Il est issu de l’immigration à Gran Canaria et a su se frayer un chemin. Moustapha Sow, président de l’Association des Sénégalais de Gran Canaria, est de ces Sénégalais qui connaissent bien cette île. Pour le rencontrer, ce n’est pas difficile. La disponibilité pour tous les Sénégalais qui débarquent sur l’île, c’est son leitmotiv. Il nous donne rendez-vous non loin de l’aéroport de Gran Canaria, après quelques échanges au téléphone, malgré un calendrier très chargé.
Physique de sportif, la mise bien soignée, cet homme de 54 ans fait plus jeune que son âge. Son secret : huit kilomètres de jogging par jour depuis qu’il vit à Gran Canaria.
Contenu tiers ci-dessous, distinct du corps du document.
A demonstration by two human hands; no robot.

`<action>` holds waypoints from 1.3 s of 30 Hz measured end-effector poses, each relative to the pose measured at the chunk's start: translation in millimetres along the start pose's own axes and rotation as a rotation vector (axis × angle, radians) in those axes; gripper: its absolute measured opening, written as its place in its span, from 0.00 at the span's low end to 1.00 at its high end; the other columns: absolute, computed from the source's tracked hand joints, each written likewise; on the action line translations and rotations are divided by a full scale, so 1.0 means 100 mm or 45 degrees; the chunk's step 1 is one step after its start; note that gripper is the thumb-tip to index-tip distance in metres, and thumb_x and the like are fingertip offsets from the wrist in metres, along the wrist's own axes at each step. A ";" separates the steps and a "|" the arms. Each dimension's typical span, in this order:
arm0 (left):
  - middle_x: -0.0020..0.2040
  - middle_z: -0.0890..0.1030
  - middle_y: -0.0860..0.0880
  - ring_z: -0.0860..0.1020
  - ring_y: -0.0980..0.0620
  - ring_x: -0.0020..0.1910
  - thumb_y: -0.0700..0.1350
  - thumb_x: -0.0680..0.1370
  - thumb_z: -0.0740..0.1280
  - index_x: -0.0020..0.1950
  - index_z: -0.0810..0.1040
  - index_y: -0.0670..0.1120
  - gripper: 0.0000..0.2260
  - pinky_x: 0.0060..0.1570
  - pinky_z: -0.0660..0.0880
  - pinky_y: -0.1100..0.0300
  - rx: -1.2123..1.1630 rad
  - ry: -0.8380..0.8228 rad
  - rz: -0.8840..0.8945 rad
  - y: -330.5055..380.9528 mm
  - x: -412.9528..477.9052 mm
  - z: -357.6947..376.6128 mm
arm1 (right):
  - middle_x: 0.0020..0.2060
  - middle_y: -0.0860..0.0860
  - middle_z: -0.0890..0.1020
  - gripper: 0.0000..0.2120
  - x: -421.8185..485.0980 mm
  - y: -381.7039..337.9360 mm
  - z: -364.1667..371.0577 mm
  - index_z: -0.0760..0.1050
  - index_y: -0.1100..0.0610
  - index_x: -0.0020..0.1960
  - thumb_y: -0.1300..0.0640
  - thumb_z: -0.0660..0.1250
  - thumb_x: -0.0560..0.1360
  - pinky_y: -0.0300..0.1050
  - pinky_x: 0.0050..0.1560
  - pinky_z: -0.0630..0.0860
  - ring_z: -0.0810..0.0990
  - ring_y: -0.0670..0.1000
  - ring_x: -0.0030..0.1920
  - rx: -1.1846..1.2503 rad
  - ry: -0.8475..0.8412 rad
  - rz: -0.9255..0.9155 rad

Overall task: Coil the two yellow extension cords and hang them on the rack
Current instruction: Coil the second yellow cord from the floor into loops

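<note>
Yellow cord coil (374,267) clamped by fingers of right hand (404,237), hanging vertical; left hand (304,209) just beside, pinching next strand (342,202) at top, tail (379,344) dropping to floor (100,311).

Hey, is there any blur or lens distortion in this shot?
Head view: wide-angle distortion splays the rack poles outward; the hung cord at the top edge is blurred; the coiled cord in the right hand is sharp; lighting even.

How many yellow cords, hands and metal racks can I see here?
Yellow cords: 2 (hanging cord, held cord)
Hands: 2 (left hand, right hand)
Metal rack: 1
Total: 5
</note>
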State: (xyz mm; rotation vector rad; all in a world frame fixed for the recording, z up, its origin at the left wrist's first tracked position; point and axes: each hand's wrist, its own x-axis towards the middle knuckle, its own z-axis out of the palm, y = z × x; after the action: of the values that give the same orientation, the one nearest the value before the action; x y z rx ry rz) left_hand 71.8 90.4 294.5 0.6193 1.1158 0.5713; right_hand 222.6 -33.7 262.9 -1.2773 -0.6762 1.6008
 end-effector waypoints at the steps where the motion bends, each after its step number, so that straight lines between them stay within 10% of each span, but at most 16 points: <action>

Il est arrivé à Las Palmas en 1990. « C’était compliqué au pays et j’ai décidé de venir à Las Palmas avec mon visa. Ma mère venait souvent ici », dit-il d’emblée. Il prévient que même si beaucoup pensent qu’il est facile de réussir ici, pour pouvoir travailler, il faut comprendre la langue, respecter la loi et l’organisation du pays. Et un peu de chance aussi.
Partenaire du gouvernement régional
Avec plus de 30 ans de vie à Gran Canaria, il est connu un peu partout. Même le gouvernement régional de Gran Canaria collabore souvent avec lui pour la résolution de certains problèmes impliquant la communauté sénégalaise. Avant d’en arriver là, Moustapha Sow a commencé au bas de l’échelle. À son arrivée, il faisait du petit commerce dans les marchés de Las Palmas. Quelques années plus tard, et avec une formation, il est devenu interprète en espagnol depuis 25 ans. Ses langues de travail : le wolof, l’anglais, l’allemand, le français et l’espagnol. Il travaille avec les autorités judiciaires de Gran Canaria pour l’interrogation des personnes à la Police et même au Tribunal. « Il y a beaucoup de touristes qui ne parlent pas espagnol. Quand ils ont des problèmes avec la justice, j’interviens pour la traduction de l’interrogatoire ou des audiences », confie le président de l’Association des Sénégalais de Gran Canaria. Ce dernier a eu aussi à travailler au Département de l’immigration de cette île.
Même s’il a la nationalité espagnole, Moustapha Sow dit vivre les mêmes problèmes que ses compatriotes : « Quand tu as la peau noire, même avec la nationalité, tu es souvent contrôlé. On essaye de tout faire pour respecter les lois. Les Sénégalais d’ici sont généralement disciplinés, même si quelques commerçants ont souvent des difficultés avec la Police qui interdit la vente dans certains endroits ».
En outre, il lance un appel aux autorités sénégalaises pour la prise en charge des préoccupations des Sénégalais des îles Canaries, de l’Espagne et de l’Europe. Leur principale demande : un appui pour le renouvèlement de leur passeport qui est très compliqué à faire, mais aussi pour les autorisations parentales en vue de l’obtention des titres de voyage pour des jeunes sénégalais nés en Espagne.
Avec ses camardes, ils s’organisent pour améliorer le sort des Sénégalais des îles Canaries. Ils ont mis en place une Coordination des Associations des Sénégalais des sept îles Canaries qui s’appelle « Kassak » et dont Moustapha Sow est le porte-parole. Cependant, ils attendent beaucoup plus des députés de la diaspora.